# WHAT TO WORK ON
Once the pictures are set aside, copy the data below exactly as it stands.

# INFORMATION PROVIDED
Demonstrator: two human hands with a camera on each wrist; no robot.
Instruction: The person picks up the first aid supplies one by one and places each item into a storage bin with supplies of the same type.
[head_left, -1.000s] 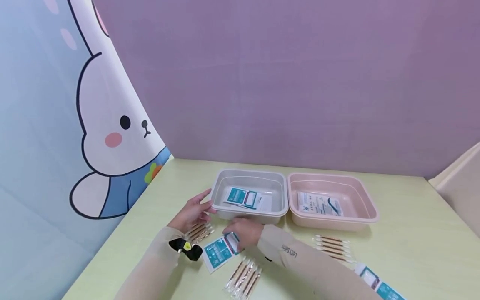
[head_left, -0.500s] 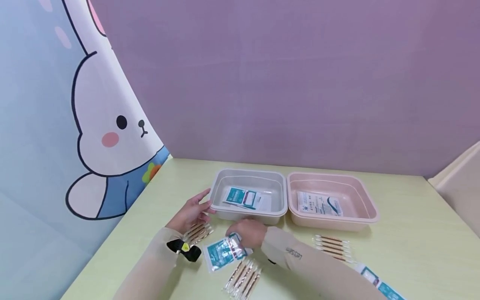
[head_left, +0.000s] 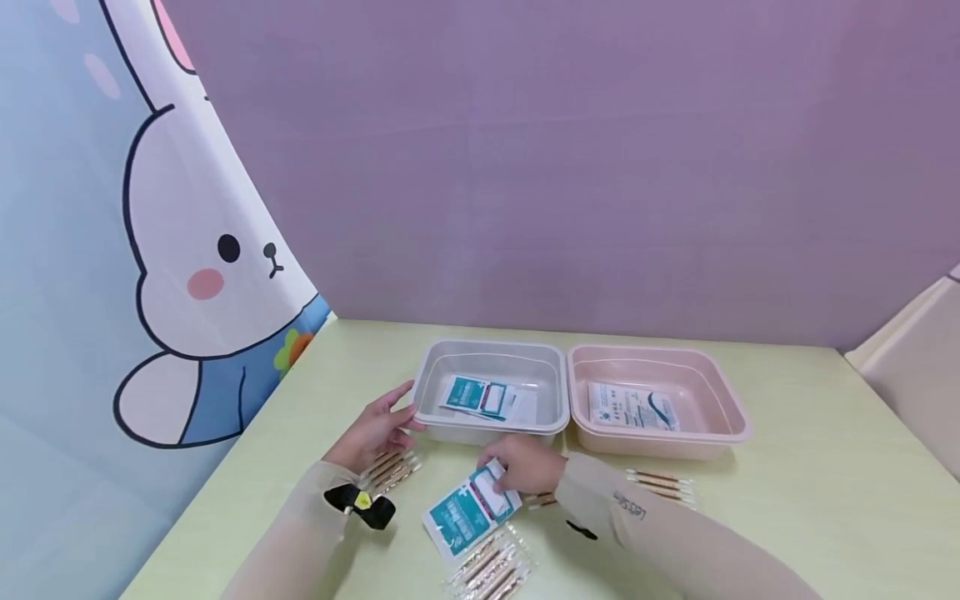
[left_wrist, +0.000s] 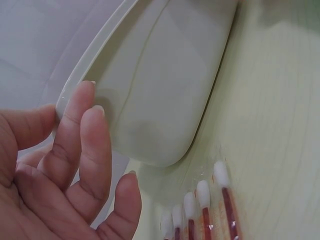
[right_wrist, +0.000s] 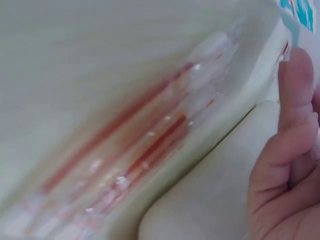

# EXERCISE RESULT
Demonstrator: two human hands with a camera on each wrist; no robot.
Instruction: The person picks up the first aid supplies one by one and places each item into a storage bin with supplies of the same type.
[head_left, -1.000s] 
[head_left, -0.500s] 
[head_left, +0.000s] 
[left_wrist, +0.000s] 
[right_wrist, +0.000s] 

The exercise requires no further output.